> _YOUR ASSIGNMENT_:
Among the records below, find the lines that contain "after" and copy each of them.
+-------+
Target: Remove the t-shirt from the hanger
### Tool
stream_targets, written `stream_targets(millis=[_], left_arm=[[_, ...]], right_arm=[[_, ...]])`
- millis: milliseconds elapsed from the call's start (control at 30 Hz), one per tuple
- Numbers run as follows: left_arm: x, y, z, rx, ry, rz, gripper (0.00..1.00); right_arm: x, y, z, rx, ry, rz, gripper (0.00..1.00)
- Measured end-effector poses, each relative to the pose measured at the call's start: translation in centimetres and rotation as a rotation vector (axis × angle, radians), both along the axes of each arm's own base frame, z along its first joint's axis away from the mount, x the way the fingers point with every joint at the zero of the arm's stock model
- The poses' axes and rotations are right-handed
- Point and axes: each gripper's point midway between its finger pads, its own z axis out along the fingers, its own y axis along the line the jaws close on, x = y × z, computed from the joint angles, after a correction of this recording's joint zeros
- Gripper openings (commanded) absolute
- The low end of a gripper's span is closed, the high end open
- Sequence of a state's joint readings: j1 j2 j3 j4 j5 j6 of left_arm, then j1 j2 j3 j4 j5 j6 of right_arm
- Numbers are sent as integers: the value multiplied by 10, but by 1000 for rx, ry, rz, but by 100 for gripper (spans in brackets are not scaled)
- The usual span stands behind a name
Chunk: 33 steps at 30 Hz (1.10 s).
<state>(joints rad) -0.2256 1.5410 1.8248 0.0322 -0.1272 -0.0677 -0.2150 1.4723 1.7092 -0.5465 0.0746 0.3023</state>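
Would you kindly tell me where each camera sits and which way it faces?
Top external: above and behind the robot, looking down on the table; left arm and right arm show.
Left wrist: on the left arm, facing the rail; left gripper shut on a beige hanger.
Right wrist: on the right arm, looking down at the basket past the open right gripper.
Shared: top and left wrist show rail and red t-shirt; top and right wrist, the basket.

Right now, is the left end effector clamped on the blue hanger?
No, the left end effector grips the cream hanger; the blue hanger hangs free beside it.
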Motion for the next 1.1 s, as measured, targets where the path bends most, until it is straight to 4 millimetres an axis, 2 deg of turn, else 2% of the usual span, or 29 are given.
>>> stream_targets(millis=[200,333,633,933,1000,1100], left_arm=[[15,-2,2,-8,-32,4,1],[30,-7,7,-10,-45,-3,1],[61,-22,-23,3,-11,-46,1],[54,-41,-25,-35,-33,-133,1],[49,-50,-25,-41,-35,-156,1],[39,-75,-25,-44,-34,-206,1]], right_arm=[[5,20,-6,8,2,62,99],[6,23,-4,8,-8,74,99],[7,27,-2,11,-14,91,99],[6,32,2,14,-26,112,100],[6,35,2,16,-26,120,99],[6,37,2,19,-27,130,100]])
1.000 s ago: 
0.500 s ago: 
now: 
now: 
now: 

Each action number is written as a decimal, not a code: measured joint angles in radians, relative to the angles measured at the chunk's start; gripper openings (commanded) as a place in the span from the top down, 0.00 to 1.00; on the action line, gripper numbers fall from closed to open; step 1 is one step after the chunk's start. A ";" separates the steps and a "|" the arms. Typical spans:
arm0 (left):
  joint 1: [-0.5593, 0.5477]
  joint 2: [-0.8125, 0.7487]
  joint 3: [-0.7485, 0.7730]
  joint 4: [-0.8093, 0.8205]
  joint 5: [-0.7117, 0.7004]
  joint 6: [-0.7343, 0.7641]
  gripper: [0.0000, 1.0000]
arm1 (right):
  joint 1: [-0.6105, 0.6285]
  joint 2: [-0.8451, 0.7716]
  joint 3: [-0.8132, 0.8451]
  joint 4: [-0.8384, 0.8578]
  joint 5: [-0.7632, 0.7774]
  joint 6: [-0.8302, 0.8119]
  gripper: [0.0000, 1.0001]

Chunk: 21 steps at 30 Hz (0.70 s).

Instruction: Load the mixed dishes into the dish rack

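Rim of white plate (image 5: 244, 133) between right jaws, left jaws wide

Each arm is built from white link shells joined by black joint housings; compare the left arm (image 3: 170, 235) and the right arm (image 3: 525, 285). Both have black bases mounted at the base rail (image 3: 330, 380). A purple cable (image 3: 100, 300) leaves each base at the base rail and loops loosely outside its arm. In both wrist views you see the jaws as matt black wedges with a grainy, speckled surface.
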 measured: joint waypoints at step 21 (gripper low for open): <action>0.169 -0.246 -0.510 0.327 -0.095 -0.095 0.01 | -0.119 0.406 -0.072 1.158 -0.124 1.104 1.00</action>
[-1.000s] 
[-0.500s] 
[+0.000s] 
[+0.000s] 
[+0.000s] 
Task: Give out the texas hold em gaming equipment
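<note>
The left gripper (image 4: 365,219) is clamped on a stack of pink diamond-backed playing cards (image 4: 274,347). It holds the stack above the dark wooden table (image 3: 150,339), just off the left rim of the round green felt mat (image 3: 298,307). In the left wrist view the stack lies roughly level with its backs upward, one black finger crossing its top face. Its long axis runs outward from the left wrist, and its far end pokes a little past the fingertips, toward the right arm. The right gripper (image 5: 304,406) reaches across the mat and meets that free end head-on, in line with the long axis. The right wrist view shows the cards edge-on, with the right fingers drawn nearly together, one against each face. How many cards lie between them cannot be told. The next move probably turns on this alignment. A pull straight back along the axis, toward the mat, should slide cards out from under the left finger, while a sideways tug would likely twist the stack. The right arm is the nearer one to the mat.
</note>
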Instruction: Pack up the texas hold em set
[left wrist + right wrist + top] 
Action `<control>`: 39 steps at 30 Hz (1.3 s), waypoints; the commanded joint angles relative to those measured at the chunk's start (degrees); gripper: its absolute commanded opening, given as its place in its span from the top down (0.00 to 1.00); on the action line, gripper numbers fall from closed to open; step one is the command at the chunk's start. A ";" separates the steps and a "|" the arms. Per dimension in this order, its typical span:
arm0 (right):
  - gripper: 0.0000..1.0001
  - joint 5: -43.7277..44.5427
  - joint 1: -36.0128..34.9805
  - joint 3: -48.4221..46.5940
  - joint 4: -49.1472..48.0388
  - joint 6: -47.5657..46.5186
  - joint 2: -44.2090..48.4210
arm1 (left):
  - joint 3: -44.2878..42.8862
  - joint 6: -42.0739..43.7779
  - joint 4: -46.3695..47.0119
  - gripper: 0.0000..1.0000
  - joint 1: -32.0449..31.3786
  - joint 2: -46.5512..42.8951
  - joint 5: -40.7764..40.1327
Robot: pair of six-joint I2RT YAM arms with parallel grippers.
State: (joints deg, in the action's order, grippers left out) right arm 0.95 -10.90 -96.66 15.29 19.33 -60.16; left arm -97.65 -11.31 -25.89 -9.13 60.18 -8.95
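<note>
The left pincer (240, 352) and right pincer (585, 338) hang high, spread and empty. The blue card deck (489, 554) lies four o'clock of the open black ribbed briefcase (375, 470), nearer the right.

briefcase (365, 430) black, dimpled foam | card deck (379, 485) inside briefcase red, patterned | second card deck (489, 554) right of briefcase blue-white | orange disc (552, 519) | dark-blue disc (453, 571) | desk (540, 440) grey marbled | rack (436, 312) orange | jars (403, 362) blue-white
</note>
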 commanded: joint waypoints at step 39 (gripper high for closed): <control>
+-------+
> _TASK RESULT_:
- Point and axes: each gripper's point midway between its finger pads, its own z axis out along the fingers, its own y axis along the line the jaws close on, x = y × z, computed from the joint angles, after a correction of this recording's joint zeros
Each action number is written as a decimal, not a code: measured joint angles in radians, relative to the angles measured at the chunk's start; gripper openings (commanded) as a place in the span from the top down, 0.00 to 1.00; on the action line, gripper numbers fall from closed to open; step 1 is one step after the chunk's start. A ";" separates the steps and a "|" the arms. Typical spans:

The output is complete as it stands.